### [ABOUT THIS EXERCISE]
Include in the reply only the lines from the start of the data below through the line containing "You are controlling", reproduced exactly and with no pictures.

▽

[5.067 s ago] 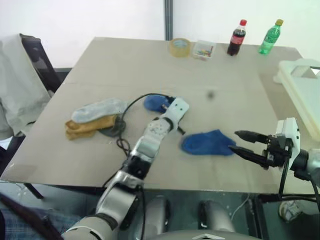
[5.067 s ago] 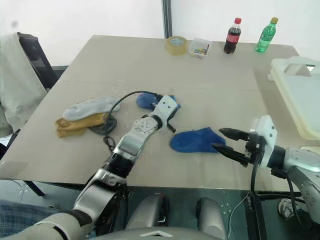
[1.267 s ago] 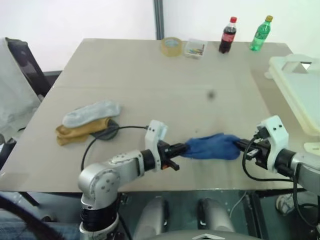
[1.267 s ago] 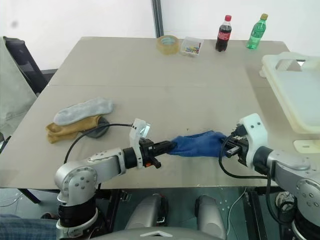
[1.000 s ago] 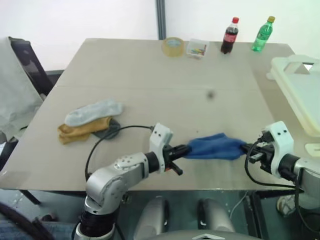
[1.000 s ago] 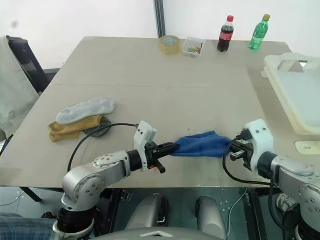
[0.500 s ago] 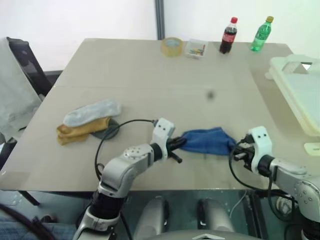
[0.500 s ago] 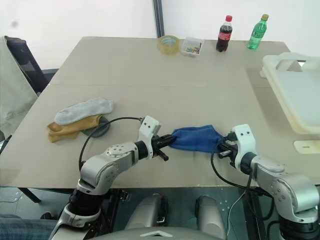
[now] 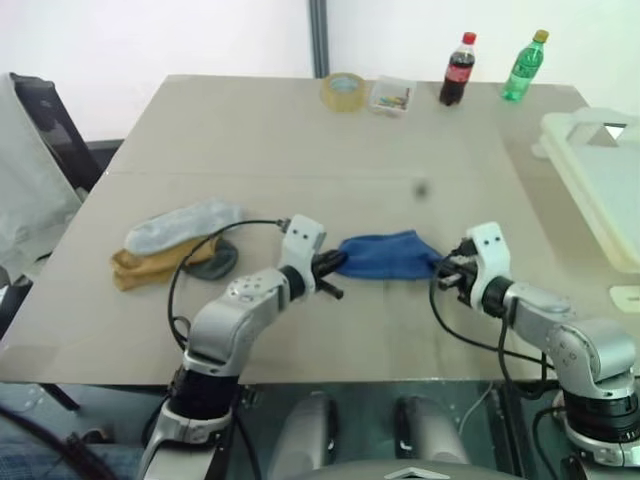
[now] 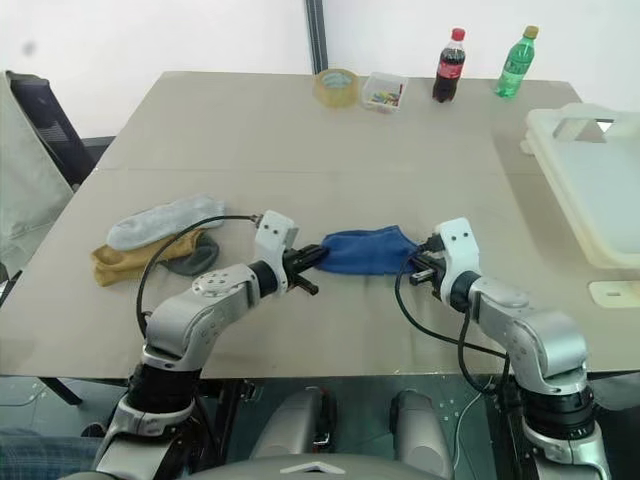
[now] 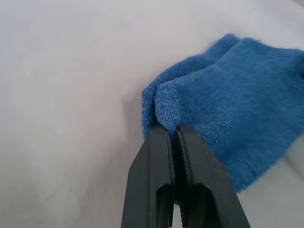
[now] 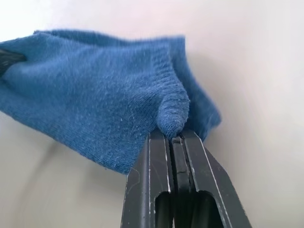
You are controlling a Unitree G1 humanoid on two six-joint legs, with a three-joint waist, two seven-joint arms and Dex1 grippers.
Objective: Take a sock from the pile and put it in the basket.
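Blue sock (image 9: 385, 255) clamped at both ends – left end effector (image 9: 335, 265), right end effector (image 9: 446, 270). Off the pile (image 9: 175, 240) at frame left – basket (image 9: 590, 170), right edge, not yet reached.

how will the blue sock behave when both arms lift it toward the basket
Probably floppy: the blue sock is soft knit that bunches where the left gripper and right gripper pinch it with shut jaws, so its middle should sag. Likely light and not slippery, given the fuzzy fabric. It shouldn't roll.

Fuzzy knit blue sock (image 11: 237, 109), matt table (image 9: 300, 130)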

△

### [RESULT OF THE EXERCISE]
[5.067 s ago] 
[5.067 s ago] 
[1.267 s ago] 
[1.267 s ago] 
[1.000 s ago] 
[1.000 s ago] 
[0.500 s ago] 
[0.500 s ago] 
[now] 
[now] 
[now] 
[now] 
You are controlling a Unitree G1 humanoid on two six-joint legs, with a three-joint waist, two seven-joint arms and Dex1 grippers.

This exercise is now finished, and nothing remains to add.